**PROBLEM TO WORK ON**
Keeping every word the same, return the listing from its first line until the line holding "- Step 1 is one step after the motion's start" has been returned as well.

─── DATA BELOW

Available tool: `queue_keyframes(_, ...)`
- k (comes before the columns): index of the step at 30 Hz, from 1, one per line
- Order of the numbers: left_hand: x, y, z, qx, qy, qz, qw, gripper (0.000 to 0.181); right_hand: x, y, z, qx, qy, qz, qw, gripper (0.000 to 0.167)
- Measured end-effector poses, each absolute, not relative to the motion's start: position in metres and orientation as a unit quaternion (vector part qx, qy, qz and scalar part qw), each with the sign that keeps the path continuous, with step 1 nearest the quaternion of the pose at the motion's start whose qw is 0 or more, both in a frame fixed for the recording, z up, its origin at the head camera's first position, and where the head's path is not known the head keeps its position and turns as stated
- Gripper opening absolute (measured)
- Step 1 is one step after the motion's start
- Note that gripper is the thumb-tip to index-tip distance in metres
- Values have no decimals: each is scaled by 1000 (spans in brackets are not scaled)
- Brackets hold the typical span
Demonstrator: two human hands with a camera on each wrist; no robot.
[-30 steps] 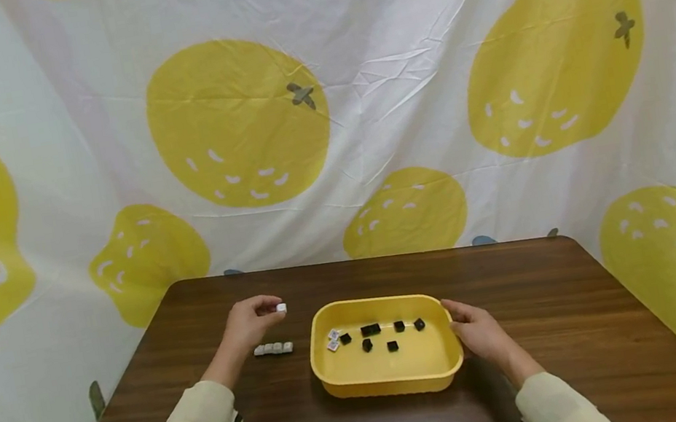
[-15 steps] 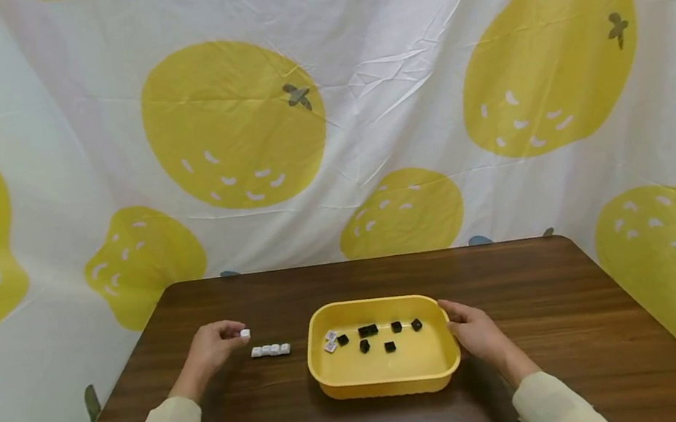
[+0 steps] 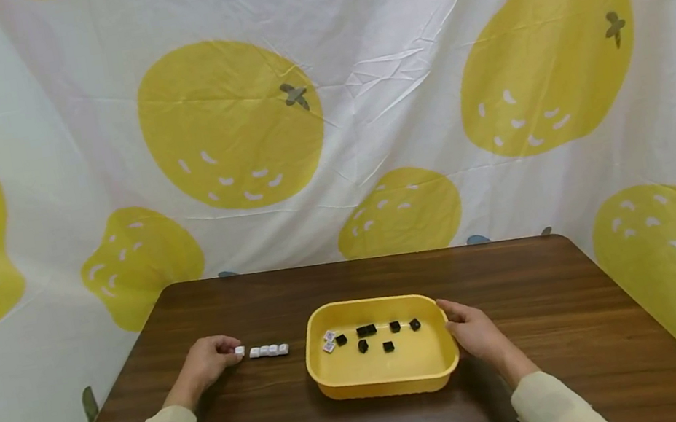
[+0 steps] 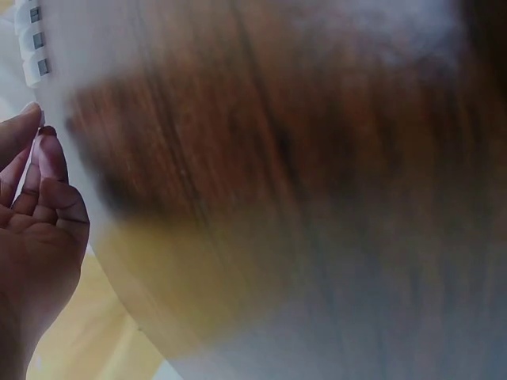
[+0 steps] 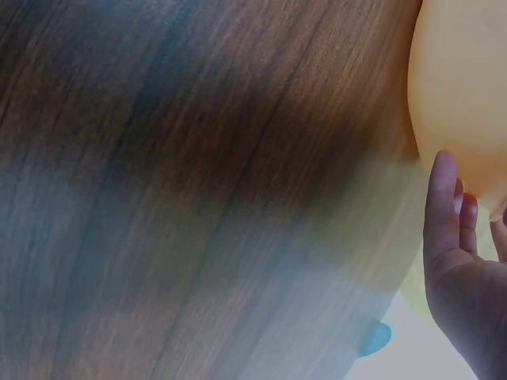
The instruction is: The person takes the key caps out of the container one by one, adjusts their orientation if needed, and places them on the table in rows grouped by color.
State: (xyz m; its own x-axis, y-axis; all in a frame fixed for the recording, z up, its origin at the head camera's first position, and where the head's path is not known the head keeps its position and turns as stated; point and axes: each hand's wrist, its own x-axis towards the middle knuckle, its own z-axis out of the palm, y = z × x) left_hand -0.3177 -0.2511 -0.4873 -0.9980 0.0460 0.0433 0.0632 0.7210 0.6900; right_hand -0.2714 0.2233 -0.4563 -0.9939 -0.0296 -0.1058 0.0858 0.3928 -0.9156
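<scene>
Between its thumb and fingers, my left hand (image 3: 206, 365) pinches a white cube (image 3: 239, 351), low over the table and just left of a short row of white cubes (image 3: 269, 351). A small gap separates it from the row. In the left wrist view the fingertips of my left hand (image 4: 43, 190) meet below the row (image 4: 36, 47). My right hand (image 3: 480, 336) grips the right rim of a yellow tray (image 3: 389, 387). The right wrist view shows fingers of that hand (image 5: 467, 261) against the tray's outer wall (image 5: 463, 95).
Inside the tray lie several black cubes (image 3: 388, 346) and two white patterned ones (image 3: 329, 346) at its left. The brown table (image 3: 521, 278) ends at a back edge before a hanging cloth (image 3: 375, 109) printed with yellow fruit.
My left hand has moved left and down with its white cube, from above the row's right end to beside its left end. The right hand keeps its grip on the tray.
</scene>
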Motion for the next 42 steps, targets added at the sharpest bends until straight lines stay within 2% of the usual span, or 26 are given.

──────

**SOLUTION TO THIS TASK**
Available tool: `queue_keyframes(_, ...)`
- k (comes before the columns): index of the step at 30 Hz, from 1, one per line
- Order of the numbers: left_hand: x, y, z, qx, qy, qz, qw, gripper (0.000 to 0.181); right_hand: x, y, z, qx, qy, qz, qw, gripper (0.000 to 0.167)
- Measured end-effector poses, each absolute, not relative to the motion's start: position in metres and orientation as a unit quaternion (vector part qx, qy, qz and scalar part qw), each with the sign that keeps the path continuous, with step 1 nearest the quaternion of the pose at the motion's start whose qw is 0 or more, both in a frame fixed for the recording, z up, its origin at the head camera's first position, and where the head's path is not known the head keeps its position and turns as stated
- Gripper opening absolute (measured)
- Step 1 is one step after the motion's start

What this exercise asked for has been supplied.